Directions: When the word "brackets" shows up in a line of the records below, copy that line.

Provided data:
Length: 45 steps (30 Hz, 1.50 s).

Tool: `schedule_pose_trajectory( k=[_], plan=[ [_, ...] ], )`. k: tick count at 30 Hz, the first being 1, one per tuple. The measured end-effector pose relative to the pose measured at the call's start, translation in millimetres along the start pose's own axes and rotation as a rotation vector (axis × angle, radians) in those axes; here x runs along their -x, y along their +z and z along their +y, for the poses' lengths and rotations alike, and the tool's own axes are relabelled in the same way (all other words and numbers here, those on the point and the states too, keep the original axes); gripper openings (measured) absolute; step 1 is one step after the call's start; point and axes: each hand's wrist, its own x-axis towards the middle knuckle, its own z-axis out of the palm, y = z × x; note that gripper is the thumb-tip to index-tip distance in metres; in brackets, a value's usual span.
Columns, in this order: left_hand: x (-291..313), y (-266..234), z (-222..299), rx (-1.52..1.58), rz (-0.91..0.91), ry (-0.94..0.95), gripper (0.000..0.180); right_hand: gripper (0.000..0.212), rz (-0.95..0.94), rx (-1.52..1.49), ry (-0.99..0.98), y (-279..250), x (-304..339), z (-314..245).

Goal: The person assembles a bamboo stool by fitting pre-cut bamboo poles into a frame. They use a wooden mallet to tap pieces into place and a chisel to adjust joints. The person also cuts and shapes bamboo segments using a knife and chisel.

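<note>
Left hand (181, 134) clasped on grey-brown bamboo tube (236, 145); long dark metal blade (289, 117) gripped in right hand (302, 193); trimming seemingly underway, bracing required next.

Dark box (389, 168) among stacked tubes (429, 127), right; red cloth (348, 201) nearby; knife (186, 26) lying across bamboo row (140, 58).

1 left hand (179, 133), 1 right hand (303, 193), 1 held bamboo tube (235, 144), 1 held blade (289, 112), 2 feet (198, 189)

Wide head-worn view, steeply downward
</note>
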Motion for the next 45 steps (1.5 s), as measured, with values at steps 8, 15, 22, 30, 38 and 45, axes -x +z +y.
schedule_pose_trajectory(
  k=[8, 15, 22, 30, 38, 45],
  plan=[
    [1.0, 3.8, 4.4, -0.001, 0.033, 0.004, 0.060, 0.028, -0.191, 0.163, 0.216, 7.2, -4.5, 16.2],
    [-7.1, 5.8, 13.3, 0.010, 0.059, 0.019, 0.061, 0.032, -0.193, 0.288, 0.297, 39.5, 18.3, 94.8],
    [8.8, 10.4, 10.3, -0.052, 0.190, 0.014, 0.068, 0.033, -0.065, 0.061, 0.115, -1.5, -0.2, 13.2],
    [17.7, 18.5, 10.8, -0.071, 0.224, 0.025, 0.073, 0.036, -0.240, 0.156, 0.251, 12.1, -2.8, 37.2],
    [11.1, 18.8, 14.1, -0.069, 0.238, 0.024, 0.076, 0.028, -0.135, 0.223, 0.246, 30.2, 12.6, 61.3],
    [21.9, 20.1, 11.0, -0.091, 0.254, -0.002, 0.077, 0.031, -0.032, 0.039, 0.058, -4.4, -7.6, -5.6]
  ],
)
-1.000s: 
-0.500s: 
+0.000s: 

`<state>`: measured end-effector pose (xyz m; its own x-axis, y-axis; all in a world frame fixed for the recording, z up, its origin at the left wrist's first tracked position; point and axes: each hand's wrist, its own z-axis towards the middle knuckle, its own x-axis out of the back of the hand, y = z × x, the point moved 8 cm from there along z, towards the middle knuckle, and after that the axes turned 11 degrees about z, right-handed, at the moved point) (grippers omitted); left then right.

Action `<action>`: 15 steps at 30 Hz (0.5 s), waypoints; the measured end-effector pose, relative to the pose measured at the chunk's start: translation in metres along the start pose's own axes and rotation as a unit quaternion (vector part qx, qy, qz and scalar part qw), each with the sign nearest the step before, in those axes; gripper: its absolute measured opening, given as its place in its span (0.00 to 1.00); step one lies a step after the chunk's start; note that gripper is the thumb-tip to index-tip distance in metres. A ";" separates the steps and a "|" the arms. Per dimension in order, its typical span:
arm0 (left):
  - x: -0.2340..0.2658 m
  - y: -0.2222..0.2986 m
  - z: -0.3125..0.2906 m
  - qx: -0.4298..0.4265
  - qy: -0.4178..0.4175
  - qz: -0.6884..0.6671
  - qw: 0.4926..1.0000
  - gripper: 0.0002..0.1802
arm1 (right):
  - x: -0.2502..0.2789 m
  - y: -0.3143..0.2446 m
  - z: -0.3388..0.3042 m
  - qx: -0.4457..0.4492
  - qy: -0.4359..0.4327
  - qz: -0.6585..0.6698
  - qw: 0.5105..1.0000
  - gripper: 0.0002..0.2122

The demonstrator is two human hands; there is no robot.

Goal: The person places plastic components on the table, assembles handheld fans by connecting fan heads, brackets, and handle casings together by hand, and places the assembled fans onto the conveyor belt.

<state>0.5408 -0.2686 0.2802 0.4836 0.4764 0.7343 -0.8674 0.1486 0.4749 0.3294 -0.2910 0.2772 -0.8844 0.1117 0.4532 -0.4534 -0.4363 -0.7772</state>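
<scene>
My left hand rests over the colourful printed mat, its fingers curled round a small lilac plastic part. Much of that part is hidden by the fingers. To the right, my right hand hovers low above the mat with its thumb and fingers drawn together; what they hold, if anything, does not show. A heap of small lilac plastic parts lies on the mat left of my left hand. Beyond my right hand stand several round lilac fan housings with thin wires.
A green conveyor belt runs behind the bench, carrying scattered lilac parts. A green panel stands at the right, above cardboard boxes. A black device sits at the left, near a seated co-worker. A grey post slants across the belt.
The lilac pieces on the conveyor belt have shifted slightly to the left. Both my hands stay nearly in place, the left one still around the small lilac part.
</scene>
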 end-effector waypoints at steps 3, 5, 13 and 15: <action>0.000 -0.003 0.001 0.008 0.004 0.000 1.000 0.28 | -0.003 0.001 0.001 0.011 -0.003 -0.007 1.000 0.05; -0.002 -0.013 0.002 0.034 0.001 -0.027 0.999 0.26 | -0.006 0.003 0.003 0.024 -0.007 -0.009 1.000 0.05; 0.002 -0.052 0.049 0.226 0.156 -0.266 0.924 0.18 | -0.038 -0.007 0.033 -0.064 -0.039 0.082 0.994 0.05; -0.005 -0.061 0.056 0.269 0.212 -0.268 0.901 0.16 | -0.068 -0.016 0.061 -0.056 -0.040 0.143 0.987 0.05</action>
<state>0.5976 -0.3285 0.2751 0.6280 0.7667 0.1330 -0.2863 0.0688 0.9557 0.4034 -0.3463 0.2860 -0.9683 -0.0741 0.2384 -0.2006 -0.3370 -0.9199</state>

Solved problem:
Tool: `schedule_pose_trajectory( k=[_], plan=[ [_, ...] ], )`. k: tick count at 30 Hz, the first being 1, one per tuple. The measured end-effector pose relative to the pose measured at the call's start, translation in millimetres along the start pose's own axes and rotation as a rotation vector (axis × angle, radians) in those axes; here x runs along their -x, y along their +z and z along their +y, for the poses' lengths and rotations alike, and the tool's own axes are relabelled in the same way (all other words and numbers here, those on the point and the states too, keep the original axes); gripper openings (measured) absolute; step 1 is one step after the call's start; point and axes: each hand's wrist, its own x-axis towards the middle knuckle, its own z-axis out of the palm, y = z × x; note that gripper is the thumb-tip to index-tip distance in metres; in brackets, a value's usual span.
Goal: The person places plastic components on the table, assembles handheld fans by connecting fan heads, brackets, and handle casings together by hand, and places the assembled fans onto the conveyor belt.

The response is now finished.